The Value of Peer Reviews
Though we are exceedingly busy as a company at the moment I have managed to find an hour every week for the last month to finally start catching up with reviewing Ben's (and now Josh's) code.
When it comes to Ben this is a task that has been pushed back off the schedule for a while and I felt could not be put off any longer. Indeed, in an ideal world without schedules and resource restrictions code reviewing would be done thoroughly and often but sadly in a company with only 2 senior developers and projects clogging up the pipeline it is often the first thing off the schedule... that and writing blog posts which is why you will rarely see anything written by me or Andrew. Unlucky for you dear reader I am currently sitting on a plane with no internet connection and no IDE so you will have to read my musings on the matter.
Looking back at the previous code review for Ben and trying to pick things back up with the next chronological project (an internal tool we were writing to try and improve our estimate making based on past accuracy and current confidence) I was glad to see that though there were plenty of mistakes and a few anti patterns, he had not made many of the same mistakes and I was excited to see the markup was all valid! (only those who know me well will understand just how important this is to me)
Though I was visibly happy that he had improved and I made it clear that I was only too aware that the code was months old (and therefore trash in the eyes of the writer regardless of how experienced they are), I was expecting a bit of resentment, annoyance at my insistence in doing them or some pushback. But I was surprised to find that while Josh seemed quite worried about the prospect Ben seemed relatively pleased. In fact, while I was explaining to Josh how the process works he joined in talking about just how useful it can be.
When it came to his review he said there was nothing he disagreed with and assured me that many of the lessons I had highlighted were ones that he has since learnt. He also believed that as I continue catching up I would find him continuing to improve. I am halfway through looking at his code for the next project and it does look like lessons were learnt but I very much suspect that some issues would have slipped into the next project and the next as he learns the hard way something one of us could have pointed out earlier if we had kept up to date with the process. I am hoping the current schedule is one I can keep in future and I can save him some of this pain.

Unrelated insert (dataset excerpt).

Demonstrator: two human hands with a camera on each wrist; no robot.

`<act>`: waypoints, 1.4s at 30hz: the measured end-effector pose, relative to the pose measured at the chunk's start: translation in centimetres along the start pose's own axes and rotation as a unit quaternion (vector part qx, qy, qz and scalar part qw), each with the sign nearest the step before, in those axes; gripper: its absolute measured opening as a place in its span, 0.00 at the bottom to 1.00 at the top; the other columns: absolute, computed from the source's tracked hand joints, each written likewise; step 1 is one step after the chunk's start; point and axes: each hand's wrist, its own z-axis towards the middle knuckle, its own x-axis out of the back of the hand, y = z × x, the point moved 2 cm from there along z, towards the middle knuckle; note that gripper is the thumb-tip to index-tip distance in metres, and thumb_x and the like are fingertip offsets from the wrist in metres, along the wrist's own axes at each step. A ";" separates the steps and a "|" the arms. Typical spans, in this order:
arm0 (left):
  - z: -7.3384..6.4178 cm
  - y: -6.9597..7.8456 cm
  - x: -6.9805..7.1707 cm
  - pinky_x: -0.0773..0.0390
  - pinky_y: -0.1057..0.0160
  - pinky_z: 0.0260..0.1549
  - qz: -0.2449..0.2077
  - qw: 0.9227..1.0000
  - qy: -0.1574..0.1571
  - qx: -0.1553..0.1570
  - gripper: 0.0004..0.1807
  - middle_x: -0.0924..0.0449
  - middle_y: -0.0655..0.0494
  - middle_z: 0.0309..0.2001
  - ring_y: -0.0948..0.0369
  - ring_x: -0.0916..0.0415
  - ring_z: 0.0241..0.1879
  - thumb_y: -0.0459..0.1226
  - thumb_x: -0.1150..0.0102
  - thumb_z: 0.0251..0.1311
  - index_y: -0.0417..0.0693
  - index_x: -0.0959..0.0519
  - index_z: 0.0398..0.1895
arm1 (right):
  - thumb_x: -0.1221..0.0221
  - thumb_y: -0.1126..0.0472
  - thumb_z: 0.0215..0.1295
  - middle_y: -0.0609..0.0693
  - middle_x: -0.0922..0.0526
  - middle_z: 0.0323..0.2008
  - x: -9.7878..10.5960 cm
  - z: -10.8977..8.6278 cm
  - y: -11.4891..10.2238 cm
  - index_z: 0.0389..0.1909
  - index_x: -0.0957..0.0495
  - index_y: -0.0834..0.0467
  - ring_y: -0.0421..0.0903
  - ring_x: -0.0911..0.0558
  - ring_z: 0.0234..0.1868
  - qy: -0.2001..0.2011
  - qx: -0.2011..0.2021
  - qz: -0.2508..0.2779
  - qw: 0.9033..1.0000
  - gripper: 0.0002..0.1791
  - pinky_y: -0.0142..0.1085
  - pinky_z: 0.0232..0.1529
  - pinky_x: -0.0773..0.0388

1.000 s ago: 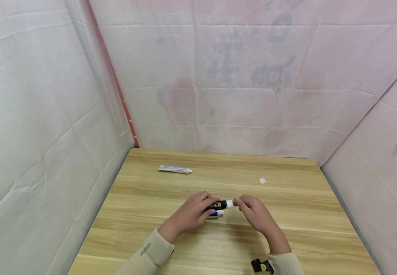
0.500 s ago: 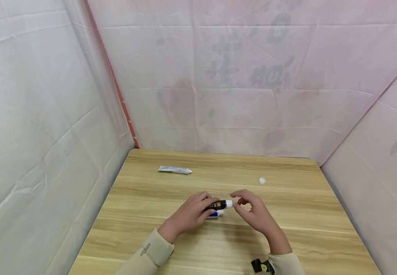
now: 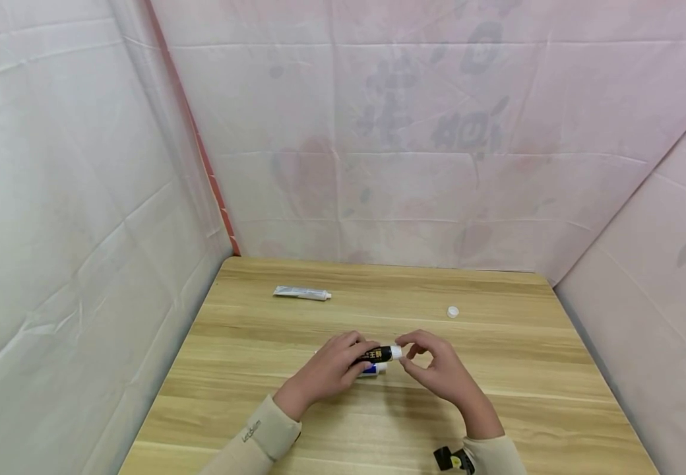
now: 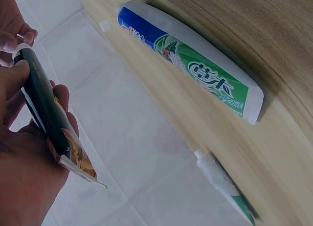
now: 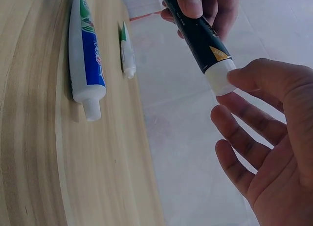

Josh seemed to take it a little more personally but it is his first experience and it is a process I don't think you really get in many other professions. If I was running a kitchen and a new chef made me a good tasting dish I would not then proceed to look at how well they sliced their ingredients, but the jury is no longer out for doing this kind of thing in our profession. As Karl Wiegers said in 2002 and Jeff Atwood echoed 11 years ago in 2006, peer reviews are 'one of the most powerful software quality tools available' and 'are the single biggest thing you can do to improve your code'.
I have personally had what I consider less productive code reviews in the past. Two that come to mind is one where the reviewer disliked a modern language feature simply because they couldn't read it easily and one that have ended in a heated battle because I have a different code style. Both these criticisms and debates are worthy of a separate post, but even in those instances I feel the act of defending my actions and design decisions turned me into a better developer than if no one had mentioned it at all.
Finding enough time for Andrew and I to review each other’s code seems a little farfetched at the moment but as Ben learns enough to start picking up some of the more complicated work I am hoping I too can get in on the code review action. Maybe sometime soon I will be filled with the same anxiety one reserves for code reviews again.